🤖 AI Summary
This work addresses the challenge of detecting weak, long-range human activity patterns in WiFi channel state information (CSI) time-series data. We propose a dual-pyramid network that jointly models global temporal semantics and local dynamic sensitivity. Our method introduces two key innovations: (i) a Signed Mask-Attention mechanism that selectively enhances activity-relevant temporal dependencies while suppressing noise, and (ii) a ContraNorm feature fusion strategy enabling cross-pyramid cross-attention—first of its kind—to strengthen multi-scale feature interaction. Furthermore, we release CSI-Activity, the first large-scale, annotated CSI time-series activity dataset, comprising 2,114 labeled segments.
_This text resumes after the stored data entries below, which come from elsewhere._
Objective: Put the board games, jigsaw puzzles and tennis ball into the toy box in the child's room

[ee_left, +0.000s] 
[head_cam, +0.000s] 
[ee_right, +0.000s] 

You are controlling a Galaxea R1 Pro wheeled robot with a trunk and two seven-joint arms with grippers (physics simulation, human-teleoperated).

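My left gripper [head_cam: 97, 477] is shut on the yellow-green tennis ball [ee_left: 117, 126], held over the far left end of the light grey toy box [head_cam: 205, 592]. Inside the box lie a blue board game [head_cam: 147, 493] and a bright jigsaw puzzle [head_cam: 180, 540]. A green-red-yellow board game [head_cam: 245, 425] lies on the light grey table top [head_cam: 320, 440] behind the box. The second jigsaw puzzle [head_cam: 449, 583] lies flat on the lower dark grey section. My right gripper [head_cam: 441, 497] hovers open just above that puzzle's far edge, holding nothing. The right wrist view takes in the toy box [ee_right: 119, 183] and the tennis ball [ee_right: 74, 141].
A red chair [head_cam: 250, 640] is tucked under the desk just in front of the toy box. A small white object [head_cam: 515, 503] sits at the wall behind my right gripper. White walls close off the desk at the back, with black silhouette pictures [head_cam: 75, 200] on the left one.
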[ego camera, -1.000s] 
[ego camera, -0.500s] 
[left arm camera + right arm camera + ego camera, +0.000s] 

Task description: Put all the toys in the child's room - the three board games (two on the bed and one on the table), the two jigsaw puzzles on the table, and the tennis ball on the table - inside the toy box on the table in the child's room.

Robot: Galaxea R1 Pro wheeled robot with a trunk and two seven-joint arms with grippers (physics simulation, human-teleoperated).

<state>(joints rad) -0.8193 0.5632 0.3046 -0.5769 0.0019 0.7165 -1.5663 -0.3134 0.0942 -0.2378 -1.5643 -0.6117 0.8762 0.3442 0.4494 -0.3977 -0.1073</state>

On our benchmark, the proposed approach achieves an average 8.7% F1-score improvement over state-of-the-art baselines, with notably enhanced robustness under low signal-to-noise ratio and long-duration activity scenarios. This work establishes a new paradigm for contactless, fine-grained human activity sensing.
📝 Abstract
We address the challenge of WiFi-based temporal activity detection and propose an efficient Dual Pyramid Network that integrates Temporal Signal Semantic Encoders and Local Sensitive Response Encoders. The Temporal Signal Semantic Encoder splits feature learning into high and low-frequency components, using a novel Signed Mask-Attention mechanism to emphasize important areas and downplay unimportant ones, with the features fused using ContraNorm. The Local Sensitive Response Encoder captures fluctuations without learning. These feature pyramids are then combined using a new cross-attention fusion mechanism. We also introduce a dataset with over 2,114 activity segments across 553 WiFi CSI samples, each lasting around 85 seconds. Extensive experiments show our method outperforms challenging baselines.